The replay artifact preserved:

  • perturbed inputs (verbatim, byte-identical)
  • model outputs (raw, no post-processing)
  • invariant judgments (pass/fail per output, with evidence strings)
  • the verdict (assigned at run time, never re-resolved)
  • provenance metadata (spec_hash, materialized_hash, falsifyai_version)
  • the cli_invocation that produced the artifact
  • deterministic bundle identity (bundle_id is sha256 of canonical manifest)

The evidence survives the run. The deeper semantics live in docs/EVIDENCE.md.


Core concepts

A FalsifyAI spec describes three things:

  • Perturbations"what could go wrong on the input side?" (typo noise, casing variants, paraphrases)
  • Invariants"what must stay true about the output?" (required substrings, semantic equivalence)
  • Verdict rules"when is the case fragile?" (framework-level; not tuned per run)

FalsifyAI runs the model on the original input plus every perturbation, judges every output against every invariant, and resolves a per-case verdict via a deterministic priority chain. The full evidence trail is preserved as a replay artifact — the durable product. Every CLI subcommand either produces one or reads one.


Case studies

Worked tours over real preserved artifacts. Each case study is a FalsifyAI artifact: a ReplayStore bundle plus prose that walks through what history, diff, inspect, and replay reveal when read against it.

# Title What it demonstrates
01 Invisible character substitution Cross-model contains-contract brittleness as a persistent class; a model-migration regression (U+202F substitution between "30" and "days") as the vivid instance.
02 Resolver arbitration: boundary-allocation effect A small operating-context revision changed where a model permitted additional architectural complexity to exist without changing its top-level recommendation — the kind of subtle drift a pass/fail evaluator would miss.

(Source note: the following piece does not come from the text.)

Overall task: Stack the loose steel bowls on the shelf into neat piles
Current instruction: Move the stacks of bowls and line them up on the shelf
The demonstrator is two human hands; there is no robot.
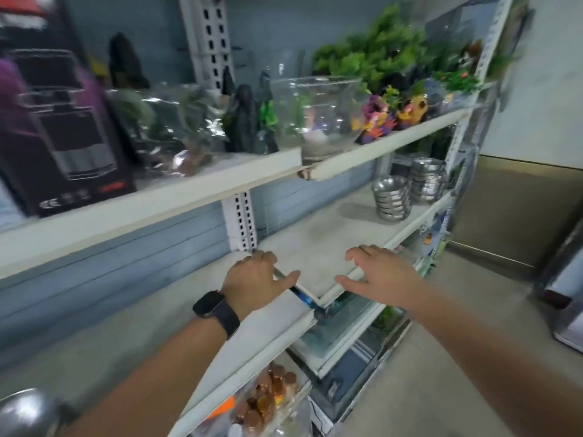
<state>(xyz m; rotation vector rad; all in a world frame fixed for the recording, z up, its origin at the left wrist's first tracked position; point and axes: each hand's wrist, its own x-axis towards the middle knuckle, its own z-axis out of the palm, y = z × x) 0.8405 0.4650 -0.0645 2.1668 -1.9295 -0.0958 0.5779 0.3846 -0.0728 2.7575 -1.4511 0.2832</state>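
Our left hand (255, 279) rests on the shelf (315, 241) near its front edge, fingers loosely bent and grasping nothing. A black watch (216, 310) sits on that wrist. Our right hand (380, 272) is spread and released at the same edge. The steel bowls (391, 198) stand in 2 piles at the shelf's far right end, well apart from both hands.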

See docs/case-studies/ for the index and the framing convention case studies follow.


CLI reference

Seven subcommands, one workflow:

falsifyai run <spec.yaml> [--store-path PATH]
falsifyai replay <session_id> [--store-path PATH]
falsifyai replay --latest      [--store-path PATH]
falsifyai inspect <session_id> [--case CASE_ID] [--full] [--store-path PATH]
falsifyai diff <baseline_id> <candidate_id> [--store-path PATH] [--strict] [--show-timeline]
falsifyai history <case_id> [--limit N] [--store-path PATH]
falsifyai verify <session_id> [--store-path PATH]
falsifyai verify --all         [--store-path PATH]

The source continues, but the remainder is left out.